> _Problem requirements_:
When copying the data, keep every line exactly the same.

> _Recorded information_:

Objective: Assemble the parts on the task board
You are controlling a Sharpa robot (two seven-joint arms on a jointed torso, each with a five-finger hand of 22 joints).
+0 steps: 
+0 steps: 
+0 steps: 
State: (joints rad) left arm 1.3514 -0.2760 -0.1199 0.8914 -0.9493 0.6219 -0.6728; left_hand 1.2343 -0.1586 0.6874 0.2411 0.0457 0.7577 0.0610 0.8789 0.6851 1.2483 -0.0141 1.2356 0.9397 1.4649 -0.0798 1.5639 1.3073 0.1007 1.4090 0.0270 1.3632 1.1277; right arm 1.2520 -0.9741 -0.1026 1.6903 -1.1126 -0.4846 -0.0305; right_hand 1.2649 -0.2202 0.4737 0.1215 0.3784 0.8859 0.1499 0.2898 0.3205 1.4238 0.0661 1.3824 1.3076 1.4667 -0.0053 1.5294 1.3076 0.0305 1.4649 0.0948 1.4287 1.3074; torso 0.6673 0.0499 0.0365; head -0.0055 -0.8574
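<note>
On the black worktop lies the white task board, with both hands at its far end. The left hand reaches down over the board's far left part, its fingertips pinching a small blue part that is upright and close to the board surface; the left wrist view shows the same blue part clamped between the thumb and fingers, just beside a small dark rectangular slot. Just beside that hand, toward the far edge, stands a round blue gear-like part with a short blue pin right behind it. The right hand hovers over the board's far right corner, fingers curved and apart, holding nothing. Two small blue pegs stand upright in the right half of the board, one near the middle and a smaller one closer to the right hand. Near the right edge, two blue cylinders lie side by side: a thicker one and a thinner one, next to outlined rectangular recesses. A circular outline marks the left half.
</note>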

> _Reply to the task_:
Objective: Assemble the parts on the task board
You are controlling a Sharpa robot (two seven-joint arms on a jointed torso, each with a five-finger hand of 22 joints).
+0 steps: 
+0 steps: 
+0 steps: 
State: (joints rad) left arm 1.3514 -0.2760 -0.1199 0.8914 -0.9493 0.6219 -0.6728; left_hand 1.2343 -0.1586 0.6874 0.2411 0.0457 0.7577 0.0610 0.8789 0.6851 1.2483 -0.0141 1.2356 0.9397 1.4649 -0.0798 1.5639 1.3073 0.1007 1.4090 0.0270 1.3632 1.1277; right arm 1.2520 -0.9741 -0.1026 1.6903 -1.1126 -0.4846 -0.0305; right_hand 1.2649 -0.2202 0.4737 0.1215 0.3784 0.8859 0.1499 0.2898 0.3205 1.4238 0.0661 1.3824 1.3076 1.4667 -0.0053 1.5294 1.3076 0.0305 1.4649 0.0948 1.4287 1.3074; torso 0.6673 0.0499 0.0365; head -0.0055 -0.8574
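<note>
On the black worktop lies the white task board, with both hands at its far end. The left hand reaches down over the board's far left part, its fingertips pinching a small blue part that is upright and close to the board surface; the left wrist view shows the same blue part clamped between the thumb and fingers, just beside a small dark rectangular slot. Just beside that hand, toward the far edge, stands a round blue gear-like part with a short blue pin right behind it. The right hand hovers over the board's far right corner, fingers curved and apart, holding nothing. Two small blue pegs stand upright in the right half of the board, one near the middle and a smaller one closer to the right hand. Near the right edge, two blue cylinders lie side by side: a thicker one and a thinner one, next to outlined rectangular recesses. A circular outline marks the left half.
</note>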

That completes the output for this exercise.